Top Treasury Department and Puerto Rican officials are begging the Senate to move quickly on a bill to help the commonwealth handle more than $70 billion in unpayable debt.
Funding for public services in Puerto Rico is drying up under the commonwealth’s shrinking economy and lack of access to credit markets, so leaders are pushing the Senate to clear a House-passed bill before a crucial debt payment that is due July 1.
{mosads}“We need the bill by July 1,” Puerto Rico Gov. Alejandro García Padilla (D) said during a Thursday panel hosted by the progressive Center for American Progress Action Fund. “We need the bill yesterday.”
Senate Majority Leader Mitch McConnell (R-Ky.) is expected to hold a vote on the debt measure next week before the chamber leaves town for its July 4 recess.
The bill passed the House this month with wide bipartisan support and is expected to clear the Senate, though Democrats have refused to publicly support the legislation.
Treasury Secretary Jack Lew met with Senate Democrats on Tuesday, insisting that Puerto Rico couldn’t wait any longer for relief.
“It’s not a crisis of the future. It’s a crisis of the moment,” Lew told reporters after the Tuesday meeting.

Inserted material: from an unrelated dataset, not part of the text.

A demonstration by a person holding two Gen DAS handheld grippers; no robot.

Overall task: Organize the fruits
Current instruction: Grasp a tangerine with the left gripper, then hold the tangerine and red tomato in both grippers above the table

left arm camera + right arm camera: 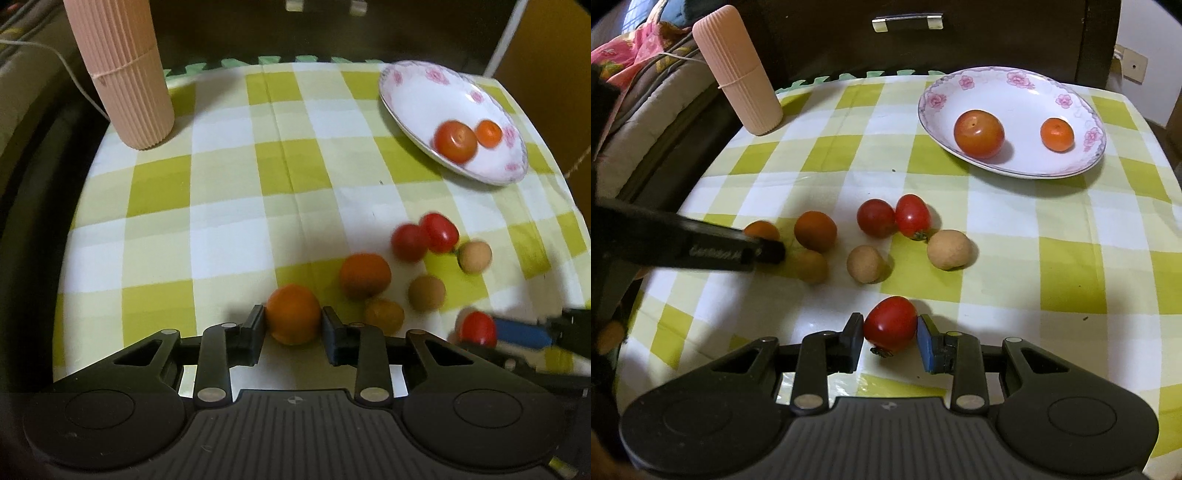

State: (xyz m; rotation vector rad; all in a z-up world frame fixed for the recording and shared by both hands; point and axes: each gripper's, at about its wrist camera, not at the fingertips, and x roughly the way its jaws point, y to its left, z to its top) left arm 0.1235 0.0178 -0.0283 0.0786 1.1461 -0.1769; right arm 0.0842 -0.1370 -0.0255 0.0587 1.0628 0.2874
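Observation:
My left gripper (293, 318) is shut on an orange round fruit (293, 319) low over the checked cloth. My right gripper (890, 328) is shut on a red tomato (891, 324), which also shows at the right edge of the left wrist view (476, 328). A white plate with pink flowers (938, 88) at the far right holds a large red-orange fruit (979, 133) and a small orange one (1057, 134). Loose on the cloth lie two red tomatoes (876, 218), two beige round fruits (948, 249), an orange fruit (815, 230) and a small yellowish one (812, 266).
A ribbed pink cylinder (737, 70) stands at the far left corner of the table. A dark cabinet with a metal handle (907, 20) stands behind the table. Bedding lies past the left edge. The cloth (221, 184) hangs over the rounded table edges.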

Antonio Weiss, Lew’s special counsel, said Thursday that “there’s no foundation to build upon” in Puerto Rico without the bill’s passage.
“We are safeguarding the economy. We are safeguarding the people of Puerto Rico,” said Weiss during the Thursday panel, where he was we joined by García Padilla and Resident Commissioner Pedro Pierluisi (D), Puerto Rico’s nonvoting member of Congress.
“No one will invest in Puerto Rico until this crisis is solved,” Weiss said.
The bill would establish a seven-person oversight board charged with restructuring Puerto Rico’s debt. Until that happens, Puerto Rico risks spiraling into deeper debt, lacking enough money to fund essential government services.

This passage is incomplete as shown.